INSTRUCTIONS TO FOLLOW: Copy each line of the listing below exactly and drop the images.

RECORDED DATA:
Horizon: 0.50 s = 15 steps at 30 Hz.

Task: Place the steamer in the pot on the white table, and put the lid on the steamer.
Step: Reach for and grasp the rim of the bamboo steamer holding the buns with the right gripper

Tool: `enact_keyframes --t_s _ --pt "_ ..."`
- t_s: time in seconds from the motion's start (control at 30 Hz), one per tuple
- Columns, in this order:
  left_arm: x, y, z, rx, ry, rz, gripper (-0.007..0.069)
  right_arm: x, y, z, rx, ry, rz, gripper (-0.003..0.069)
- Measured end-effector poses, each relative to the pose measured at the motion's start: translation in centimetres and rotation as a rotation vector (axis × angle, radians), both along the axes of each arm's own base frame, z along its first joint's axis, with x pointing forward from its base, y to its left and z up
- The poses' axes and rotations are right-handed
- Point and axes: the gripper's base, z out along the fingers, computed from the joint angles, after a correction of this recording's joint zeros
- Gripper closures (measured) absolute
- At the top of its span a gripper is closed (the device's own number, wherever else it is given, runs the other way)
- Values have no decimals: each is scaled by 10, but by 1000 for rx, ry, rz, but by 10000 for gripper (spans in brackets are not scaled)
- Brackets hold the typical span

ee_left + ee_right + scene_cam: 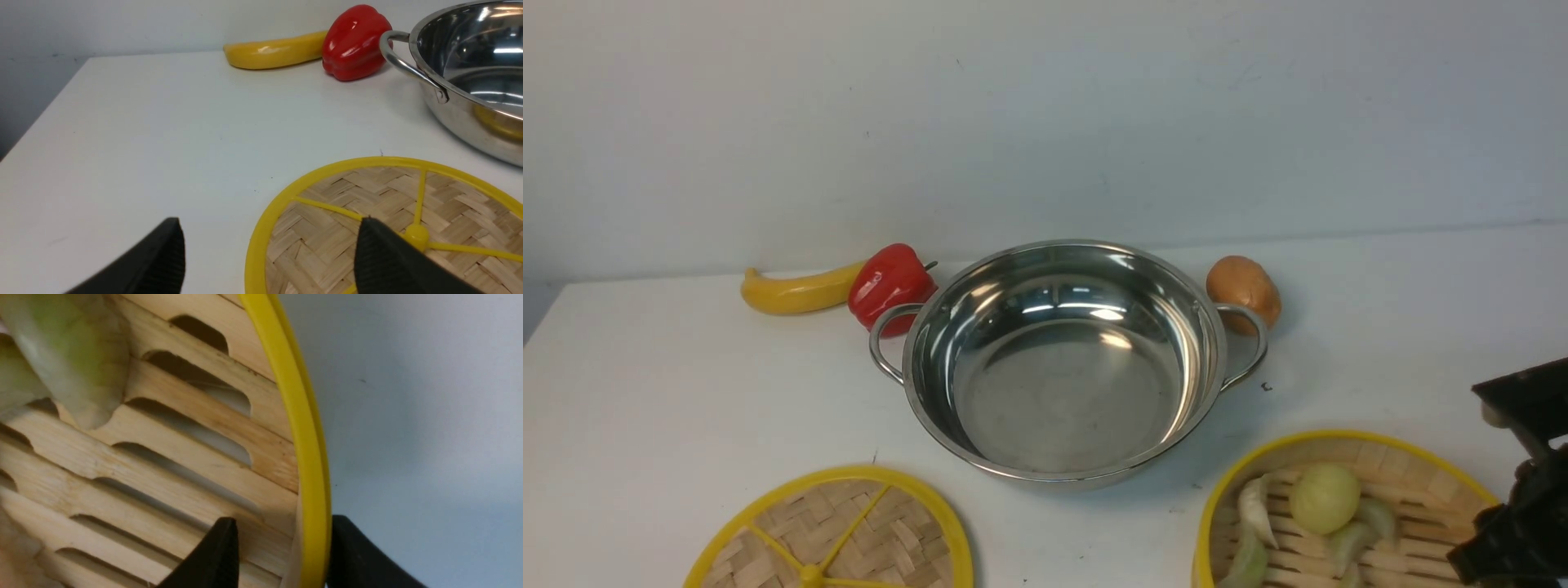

SOLVED EXERCISE:
Horizon: 0.50 s = 15 steps at 30 Hz.

Task: Place the steamer in the pot on the white table, and put the lid on the steamer.
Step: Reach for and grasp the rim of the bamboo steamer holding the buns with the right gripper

Tool: `enact_keyframes --t_s _ --pt "_ ..."`
- t_s: time in seconds from the motion's start (control at 30 Hz), one per tuple
- Columns, in this order:
  left_arm: x, y, z, rx, ry, rz, gripper (-0.007..0.069)
  right_arm: x, y, z, rx, ry, rz, gripper (-0.003..0.069)
- Measured end-effector poses, each relative to the pose measured at the motion's start: translation in centimetres and rotation as a rotation vector (axis × angle, radians), both along the axes of each arm's own base frame, z along its first joint's axis, with x pointing forward from its base, y to its left and z up
- The poses' axes and rotations are right-handed
- Point and axes: the gripper's base, z out along the fingers, computed from the joint angles, after a correction of this recording's joint zeros
- Gripper closures (measured) absolute
- At the top of its span a gripper is closed (the device's own number, wherever else it is given, runs the other way)
- Values have no decimals: each is scaled by 10, but by 1000 for rx, ry, rz, but by 10000 for gripper (spans in brackets are not scaled)
- Brackets hold the typical span

ee_left + ee_right + scene_cam: 

The exercise was answered in full.